Volunteers also would be required to be functioning at a relatively high level, working or in school, and in stable relationships. This would help assure me that they were grounded enough in everyday reality to handle what would be a rigorous and demanding study. I wanted them to have support from sources other than the research team to whom they could turn if they needed help outside of the sessions.

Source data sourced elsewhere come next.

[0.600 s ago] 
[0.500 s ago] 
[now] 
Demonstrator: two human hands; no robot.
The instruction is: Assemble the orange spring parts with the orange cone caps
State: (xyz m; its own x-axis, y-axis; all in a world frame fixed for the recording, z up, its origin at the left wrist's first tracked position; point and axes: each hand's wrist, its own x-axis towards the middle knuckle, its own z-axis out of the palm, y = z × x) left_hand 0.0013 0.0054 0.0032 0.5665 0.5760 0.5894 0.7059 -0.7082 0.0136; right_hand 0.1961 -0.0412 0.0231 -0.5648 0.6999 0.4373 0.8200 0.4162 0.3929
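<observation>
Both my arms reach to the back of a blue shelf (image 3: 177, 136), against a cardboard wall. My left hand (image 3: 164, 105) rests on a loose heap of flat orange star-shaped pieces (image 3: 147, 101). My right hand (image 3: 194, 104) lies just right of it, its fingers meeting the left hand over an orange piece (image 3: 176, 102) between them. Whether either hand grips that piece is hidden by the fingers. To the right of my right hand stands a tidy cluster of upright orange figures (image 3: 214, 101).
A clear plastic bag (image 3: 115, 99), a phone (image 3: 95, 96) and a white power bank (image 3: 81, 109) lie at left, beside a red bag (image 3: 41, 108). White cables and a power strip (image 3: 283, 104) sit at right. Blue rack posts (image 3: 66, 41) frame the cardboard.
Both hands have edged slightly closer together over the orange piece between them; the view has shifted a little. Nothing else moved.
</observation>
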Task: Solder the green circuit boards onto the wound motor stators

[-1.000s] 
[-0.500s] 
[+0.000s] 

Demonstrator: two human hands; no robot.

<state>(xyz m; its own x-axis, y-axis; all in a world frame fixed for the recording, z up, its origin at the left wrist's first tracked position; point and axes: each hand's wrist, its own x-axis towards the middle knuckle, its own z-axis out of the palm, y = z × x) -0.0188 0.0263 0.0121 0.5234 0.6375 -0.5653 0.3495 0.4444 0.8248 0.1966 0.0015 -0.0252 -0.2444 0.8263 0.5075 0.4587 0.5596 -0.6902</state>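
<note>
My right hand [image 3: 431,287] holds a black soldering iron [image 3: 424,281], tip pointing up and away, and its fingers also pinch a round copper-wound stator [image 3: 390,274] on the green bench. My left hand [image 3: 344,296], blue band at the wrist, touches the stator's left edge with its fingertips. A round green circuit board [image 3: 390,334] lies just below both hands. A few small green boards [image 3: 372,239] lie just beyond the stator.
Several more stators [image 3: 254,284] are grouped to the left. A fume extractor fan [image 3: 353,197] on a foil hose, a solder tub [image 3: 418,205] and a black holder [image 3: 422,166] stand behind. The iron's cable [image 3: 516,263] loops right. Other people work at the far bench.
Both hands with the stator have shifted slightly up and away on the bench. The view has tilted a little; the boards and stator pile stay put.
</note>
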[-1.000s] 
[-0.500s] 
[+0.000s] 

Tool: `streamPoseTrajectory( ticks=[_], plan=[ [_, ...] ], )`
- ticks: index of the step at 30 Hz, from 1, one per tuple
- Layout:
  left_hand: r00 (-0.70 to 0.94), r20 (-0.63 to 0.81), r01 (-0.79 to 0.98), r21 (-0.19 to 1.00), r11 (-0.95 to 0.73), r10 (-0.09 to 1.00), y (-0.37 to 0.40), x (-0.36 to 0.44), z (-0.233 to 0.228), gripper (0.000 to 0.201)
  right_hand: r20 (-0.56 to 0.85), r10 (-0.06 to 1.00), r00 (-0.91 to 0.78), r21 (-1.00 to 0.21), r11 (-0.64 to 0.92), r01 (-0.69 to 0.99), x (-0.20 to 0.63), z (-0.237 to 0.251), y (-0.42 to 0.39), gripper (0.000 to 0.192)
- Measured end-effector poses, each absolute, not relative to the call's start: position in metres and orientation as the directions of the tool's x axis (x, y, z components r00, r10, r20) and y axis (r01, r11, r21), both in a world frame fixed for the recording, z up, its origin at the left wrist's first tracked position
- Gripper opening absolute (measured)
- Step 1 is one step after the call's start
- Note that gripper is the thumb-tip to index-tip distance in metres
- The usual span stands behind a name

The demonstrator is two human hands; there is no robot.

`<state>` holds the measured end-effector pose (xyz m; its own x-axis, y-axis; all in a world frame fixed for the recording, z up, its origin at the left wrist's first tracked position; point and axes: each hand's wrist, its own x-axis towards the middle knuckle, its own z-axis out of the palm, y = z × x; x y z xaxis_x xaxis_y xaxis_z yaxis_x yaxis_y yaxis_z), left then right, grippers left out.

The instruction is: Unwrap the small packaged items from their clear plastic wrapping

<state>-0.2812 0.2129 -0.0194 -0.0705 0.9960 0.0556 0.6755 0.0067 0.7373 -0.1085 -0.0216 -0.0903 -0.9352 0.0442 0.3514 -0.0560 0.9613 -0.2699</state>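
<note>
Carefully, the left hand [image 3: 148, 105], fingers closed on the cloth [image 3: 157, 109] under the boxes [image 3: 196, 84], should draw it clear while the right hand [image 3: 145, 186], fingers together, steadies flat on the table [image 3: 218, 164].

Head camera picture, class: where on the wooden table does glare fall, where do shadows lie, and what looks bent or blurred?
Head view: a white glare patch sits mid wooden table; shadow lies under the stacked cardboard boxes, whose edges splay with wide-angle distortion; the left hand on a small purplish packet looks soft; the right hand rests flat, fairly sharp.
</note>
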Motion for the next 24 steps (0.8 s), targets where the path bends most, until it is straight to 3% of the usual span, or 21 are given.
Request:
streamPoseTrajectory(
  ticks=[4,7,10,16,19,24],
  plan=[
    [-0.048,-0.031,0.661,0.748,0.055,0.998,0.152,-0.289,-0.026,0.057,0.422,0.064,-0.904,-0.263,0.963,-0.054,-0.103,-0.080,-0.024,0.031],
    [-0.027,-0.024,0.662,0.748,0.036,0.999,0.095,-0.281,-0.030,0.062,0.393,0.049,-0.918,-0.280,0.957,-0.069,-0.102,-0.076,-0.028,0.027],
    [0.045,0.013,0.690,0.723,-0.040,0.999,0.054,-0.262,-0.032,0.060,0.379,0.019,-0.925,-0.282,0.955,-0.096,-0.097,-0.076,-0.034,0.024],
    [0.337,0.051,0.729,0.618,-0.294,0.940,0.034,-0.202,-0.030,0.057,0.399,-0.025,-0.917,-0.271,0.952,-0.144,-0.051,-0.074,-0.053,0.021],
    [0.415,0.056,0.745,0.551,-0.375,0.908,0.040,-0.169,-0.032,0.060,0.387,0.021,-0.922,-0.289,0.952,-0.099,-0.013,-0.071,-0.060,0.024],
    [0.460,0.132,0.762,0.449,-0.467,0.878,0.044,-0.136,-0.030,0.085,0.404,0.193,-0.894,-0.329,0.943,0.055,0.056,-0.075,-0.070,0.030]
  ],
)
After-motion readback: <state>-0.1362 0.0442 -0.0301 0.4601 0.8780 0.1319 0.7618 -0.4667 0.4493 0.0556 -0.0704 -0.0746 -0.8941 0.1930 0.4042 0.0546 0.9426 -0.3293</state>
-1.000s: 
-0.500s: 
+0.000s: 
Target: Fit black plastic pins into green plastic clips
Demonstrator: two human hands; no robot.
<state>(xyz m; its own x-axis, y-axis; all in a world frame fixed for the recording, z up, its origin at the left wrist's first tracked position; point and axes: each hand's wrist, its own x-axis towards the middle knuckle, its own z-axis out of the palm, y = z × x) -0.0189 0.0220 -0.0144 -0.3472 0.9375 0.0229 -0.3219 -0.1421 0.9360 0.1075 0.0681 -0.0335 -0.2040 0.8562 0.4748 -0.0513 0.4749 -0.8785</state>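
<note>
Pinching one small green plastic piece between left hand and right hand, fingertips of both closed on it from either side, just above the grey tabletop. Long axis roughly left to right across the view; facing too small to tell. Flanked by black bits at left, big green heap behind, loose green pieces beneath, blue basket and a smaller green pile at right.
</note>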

There would be careful medical and psychological screening of the volunteers. Women must neither be pregnant nor likely to become pregnant, and we would test urine for recreational drugs before every study day.2
In reviewing the techniques for measuring psychedelics’ psychological effects, I concluded that all previous questionnaires presumed their effects to be unpleasant and psychotic. A newer scale with less of a bias, based on responses in people who liked psychedelics, might provide a broader perspective on their effects. I proposed interviewing as many recreational DMT users as I could for this purpose. These individuals would provide a broad overview of DMT’s effects, which would form the basis of a new rating scale. As the research progressed, I could appropriately modify the questionnaire.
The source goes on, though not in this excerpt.